Relieve
RELIE'VE, verb transitive [Latin relevo. See Relief.]
1. To free, wholly or partially, from pain, grief, want, anxiety, care, toil, trouble, burden, oppression or any thing that is considered to be an evil; to ease of any thing that pains the body or distresses the mind. Repose relieves the wearied body; a supply of provisions relieves a family in want; medicines may relieve the sick man, even when they do not cure him. We all desire to be relieved from anxiety and from heavy taxes. Law or duty, or both, require that we should relieve the poor and destitute.
2. To alleviate or remove; as when we say, to relieve pain or distress; to relieve the wants of the poor.
3. To dismiss from a post or station, as sentinels, a guard or ships, and station others in their place. Sentinels are generally relieved every two hours; a guard is usually relieved once in twenty four hours.
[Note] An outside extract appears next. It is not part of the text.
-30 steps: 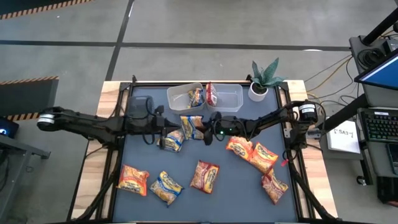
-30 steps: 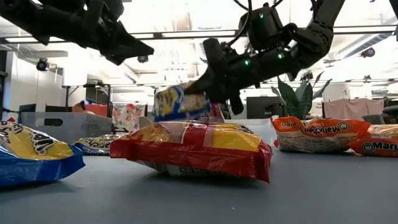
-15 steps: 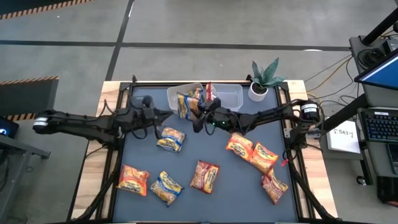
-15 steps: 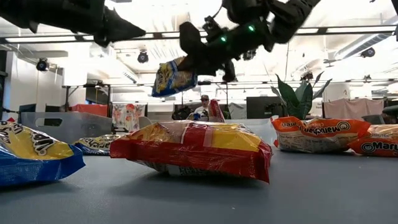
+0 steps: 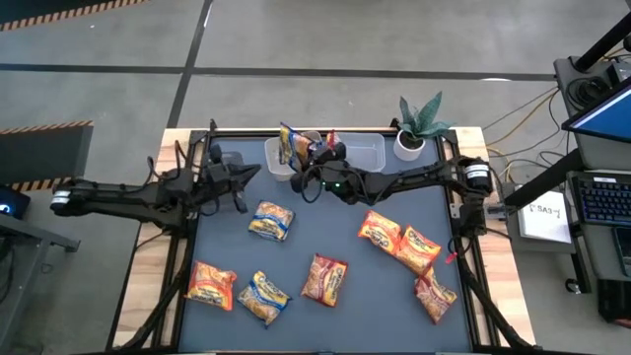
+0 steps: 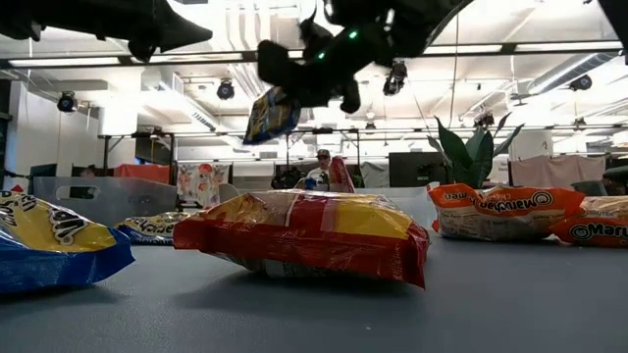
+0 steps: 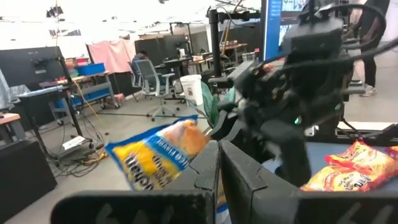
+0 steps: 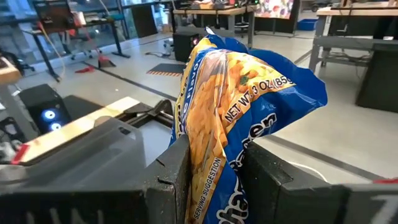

4. To right; to ease of any burden, wrong or oppression by judicial or legislative interposition, by the removal of a grievance, by indemnification for losses and the like.
5. To abate the inconvenience of any thing by change, or by the interposition of something dissimilar. The moon relieves the luster of the sun with a milder light.
The poet must not encumber his poem with, too much business, but sometimes relieve the subject with a moral reflection.
6. To assist; to support.
Parallels or like relations alternately relieve each other; when neither will pass asunder, yet are they plausible together.